Segment Open

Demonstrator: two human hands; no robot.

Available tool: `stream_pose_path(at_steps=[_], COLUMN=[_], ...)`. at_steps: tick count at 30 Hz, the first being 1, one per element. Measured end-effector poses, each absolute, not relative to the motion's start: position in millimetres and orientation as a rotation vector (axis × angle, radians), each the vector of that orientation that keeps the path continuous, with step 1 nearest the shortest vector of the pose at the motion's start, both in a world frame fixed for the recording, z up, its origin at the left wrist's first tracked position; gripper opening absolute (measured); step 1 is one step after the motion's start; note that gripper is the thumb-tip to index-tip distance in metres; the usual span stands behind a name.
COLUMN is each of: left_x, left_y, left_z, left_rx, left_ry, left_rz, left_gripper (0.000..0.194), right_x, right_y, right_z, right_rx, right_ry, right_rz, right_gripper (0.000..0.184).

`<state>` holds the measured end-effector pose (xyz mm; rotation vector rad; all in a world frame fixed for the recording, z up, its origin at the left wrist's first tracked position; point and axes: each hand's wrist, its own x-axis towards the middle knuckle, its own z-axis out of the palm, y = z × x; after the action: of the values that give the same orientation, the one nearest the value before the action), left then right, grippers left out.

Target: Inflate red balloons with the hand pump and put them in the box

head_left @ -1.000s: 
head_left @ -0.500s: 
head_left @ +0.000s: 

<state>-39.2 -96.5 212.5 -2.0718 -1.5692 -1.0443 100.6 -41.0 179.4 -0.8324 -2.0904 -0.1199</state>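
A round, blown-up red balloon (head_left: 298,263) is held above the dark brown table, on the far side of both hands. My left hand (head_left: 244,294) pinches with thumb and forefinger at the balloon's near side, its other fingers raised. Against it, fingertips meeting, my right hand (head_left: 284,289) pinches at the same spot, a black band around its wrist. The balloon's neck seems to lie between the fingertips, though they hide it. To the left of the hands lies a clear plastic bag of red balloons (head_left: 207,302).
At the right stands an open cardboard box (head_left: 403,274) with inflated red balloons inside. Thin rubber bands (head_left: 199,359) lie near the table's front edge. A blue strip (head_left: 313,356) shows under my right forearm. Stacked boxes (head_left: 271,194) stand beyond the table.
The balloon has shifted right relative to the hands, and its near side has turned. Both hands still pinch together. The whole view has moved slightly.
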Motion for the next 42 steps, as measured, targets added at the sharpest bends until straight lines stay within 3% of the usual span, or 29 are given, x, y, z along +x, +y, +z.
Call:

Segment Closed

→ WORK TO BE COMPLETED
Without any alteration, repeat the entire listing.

→ RESPONSE FOR THIS EXERCISE
Demonstrator: two human hands; no robot.

Available tool: `stream_pose_path(at_steps=[_], COLUMN=[_], ...)`. at_steps: tick count at 30 Hz, the first being 1, one per element. Measured end-effector poses, each absolute, not relative to the motion's start: position in millimetres and orientation as a rotation vector (axis × angle, radians), each the vector of that orientation that keeps the path continuous, with step 1 nearest the shortest vector of the pose at the motion's start, both in a world frame fixed for the recording, z up, its origin at the left wrist's first tracked position; gripper opening absolute (measured); step 1 is one step after the motion's start; note that gripper is the thumb-tip to index-tip distance in metres; the usual span stands behind a name.
COLUMN is each of: left_x, left_y, left_z, left_rx, left_ry, left_rz, left_gripper (0.000..0.194), right_x, right_y, right_z, right_rx, right_ry, right_rz, right_gripper (0.000..0.184).

`<state>` holds the measured end-effector pose (xyz mm; rotation vector rad; all in a world frame fixed for the recording, z up, its origin at the left wrist's first tracked position; point and axes: each hand's wrist, its own x-axis towards the middle knuckle, its own z-axis out of the palm, y = z × x; after the action: of the values that give the same orientation, the one nearest the value before the action), left then right, grippers left out.

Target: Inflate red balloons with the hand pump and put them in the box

head_left @ -1.000s: 
head_left @ -0.500s: 
head_left @ +0.000s: 

<state>-39.2 -96.5 212.5 -2.0718 -1.5692 -1.0443 100.6 -41.0 179.4 -0.8324 -2.0904 -0.1199</state>
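A round, blown-up red balloon (head_left: 298,263) is held above the dark brown table, on the far side of both hands. My left hand (head_left: 244,294) pinches with thumb and forefinger at the balloon's near side, its other fingers raised. Against it, fingertips meeting, my right hand (head_left: 284,289) pinches at the same spot, a black band around its wrist. The balloon's neck seems to lie between the fingertips, though they hide it. To the left of the hands lies a clear plastic bag of red balloons (head_left: 207,302).
At the right stands an open cardboard box (head_left: 403,274) with inflated red balloons inside. Thin rubber bands (head_left: 199,359) lie near the table's front edge. A blue strip (head_left: 313,356) shows under my right forearm. Stacked boxes (head_left: 271,194) stand beyond the table.
The balloon has shifted right relative to the hands, and its near side has turned. Both hands still pinch together. The whole view has moved slightly.
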Motion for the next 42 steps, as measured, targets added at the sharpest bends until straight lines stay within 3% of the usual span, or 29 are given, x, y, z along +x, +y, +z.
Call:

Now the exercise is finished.